**Task description**
Could you copy exactly the lines from the start of the records through the one containing "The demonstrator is", both included, and leave out the pictures?

Excerpts from a dataset:
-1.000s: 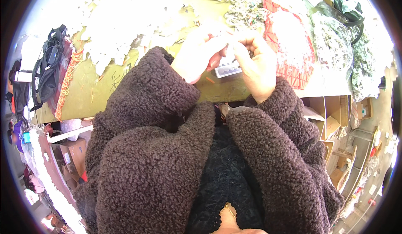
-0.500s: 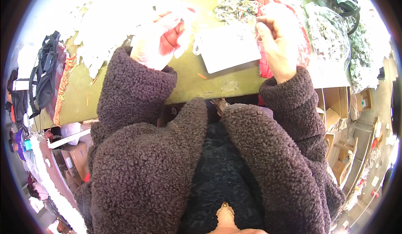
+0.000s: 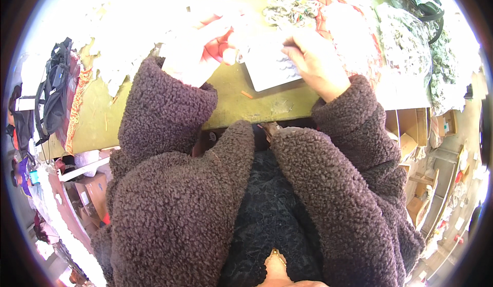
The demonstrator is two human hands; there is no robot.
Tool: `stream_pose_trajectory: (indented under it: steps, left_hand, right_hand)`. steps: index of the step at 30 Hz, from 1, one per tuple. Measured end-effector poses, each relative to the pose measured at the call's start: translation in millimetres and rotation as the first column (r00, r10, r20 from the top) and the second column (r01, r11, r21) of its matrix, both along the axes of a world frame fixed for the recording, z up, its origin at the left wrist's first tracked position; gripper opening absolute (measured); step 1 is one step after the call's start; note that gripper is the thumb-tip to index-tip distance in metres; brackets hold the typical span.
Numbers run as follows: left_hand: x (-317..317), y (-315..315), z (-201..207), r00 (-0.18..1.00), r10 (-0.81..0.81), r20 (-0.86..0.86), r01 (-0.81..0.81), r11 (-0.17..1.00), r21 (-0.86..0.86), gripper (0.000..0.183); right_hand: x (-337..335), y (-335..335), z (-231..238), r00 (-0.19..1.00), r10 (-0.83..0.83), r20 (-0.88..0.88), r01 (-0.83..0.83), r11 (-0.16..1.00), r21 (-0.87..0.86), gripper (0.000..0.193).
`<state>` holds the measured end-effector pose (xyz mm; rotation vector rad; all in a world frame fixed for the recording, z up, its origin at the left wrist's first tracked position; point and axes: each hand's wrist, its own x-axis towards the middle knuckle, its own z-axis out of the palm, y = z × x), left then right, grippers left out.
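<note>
My left hand is bent over the table with its fingers curled in. Strong glare washes it out, and the palm looks reddish, so I cannot make out what it holds. My right hand has thumb and forefinger pinched together over a white rectangular tray or box. Anything small in that pinch is too bright to see. Rows of small pale bumps show on the tray beside the right fingers. A small clear or white loop-like thing lies by the tray's left edge, near my left fingertips.
Bundles of pale cord-like pieces lie behind the tray on the green-yellow table. Right of them are red netting and a clear bag of greenish pieces. White scraps and a black bag are at left.
My right hand has moved left from the red netting to over the tray, its fingers closing into a pinch. My left hand has turned slightly, its fingers curling more toward the tray.
</note>
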<state>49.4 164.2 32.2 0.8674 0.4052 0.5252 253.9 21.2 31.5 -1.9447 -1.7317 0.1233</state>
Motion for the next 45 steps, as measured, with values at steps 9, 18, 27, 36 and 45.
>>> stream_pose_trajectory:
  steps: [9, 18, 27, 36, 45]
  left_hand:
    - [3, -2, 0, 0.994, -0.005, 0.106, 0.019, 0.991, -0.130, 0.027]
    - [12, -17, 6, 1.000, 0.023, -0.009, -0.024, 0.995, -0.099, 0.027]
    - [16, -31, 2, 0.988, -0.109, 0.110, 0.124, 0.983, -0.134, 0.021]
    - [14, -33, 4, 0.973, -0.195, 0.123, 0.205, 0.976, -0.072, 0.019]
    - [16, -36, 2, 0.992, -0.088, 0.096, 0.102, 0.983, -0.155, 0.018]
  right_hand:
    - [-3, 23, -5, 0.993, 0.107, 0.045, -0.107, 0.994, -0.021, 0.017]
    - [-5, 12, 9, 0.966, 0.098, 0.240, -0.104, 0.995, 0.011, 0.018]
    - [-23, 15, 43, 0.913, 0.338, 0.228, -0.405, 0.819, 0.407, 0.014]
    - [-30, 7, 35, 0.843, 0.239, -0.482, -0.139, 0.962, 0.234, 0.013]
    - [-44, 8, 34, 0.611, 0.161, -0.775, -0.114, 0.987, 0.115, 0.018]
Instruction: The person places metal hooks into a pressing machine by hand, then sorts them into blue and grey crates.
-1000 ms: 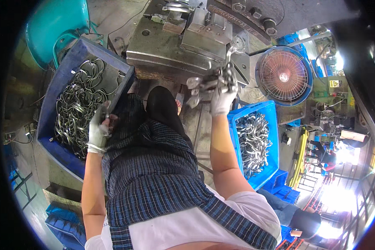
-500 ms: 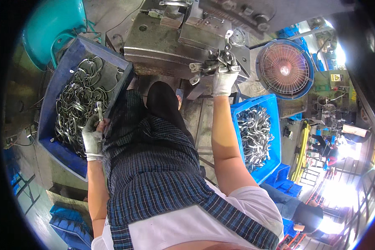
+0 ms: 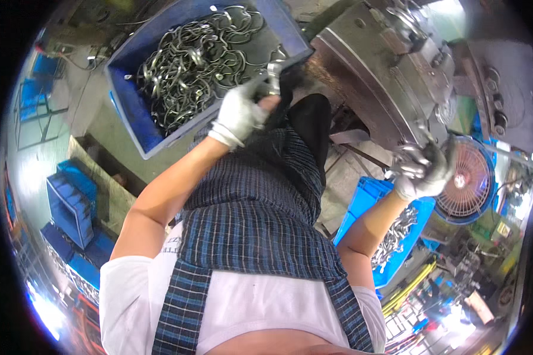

**Answer box**
-1.000s: 
-0.500s: 
+0.000s: 
The demonstrator is two human hands; there is no robot.

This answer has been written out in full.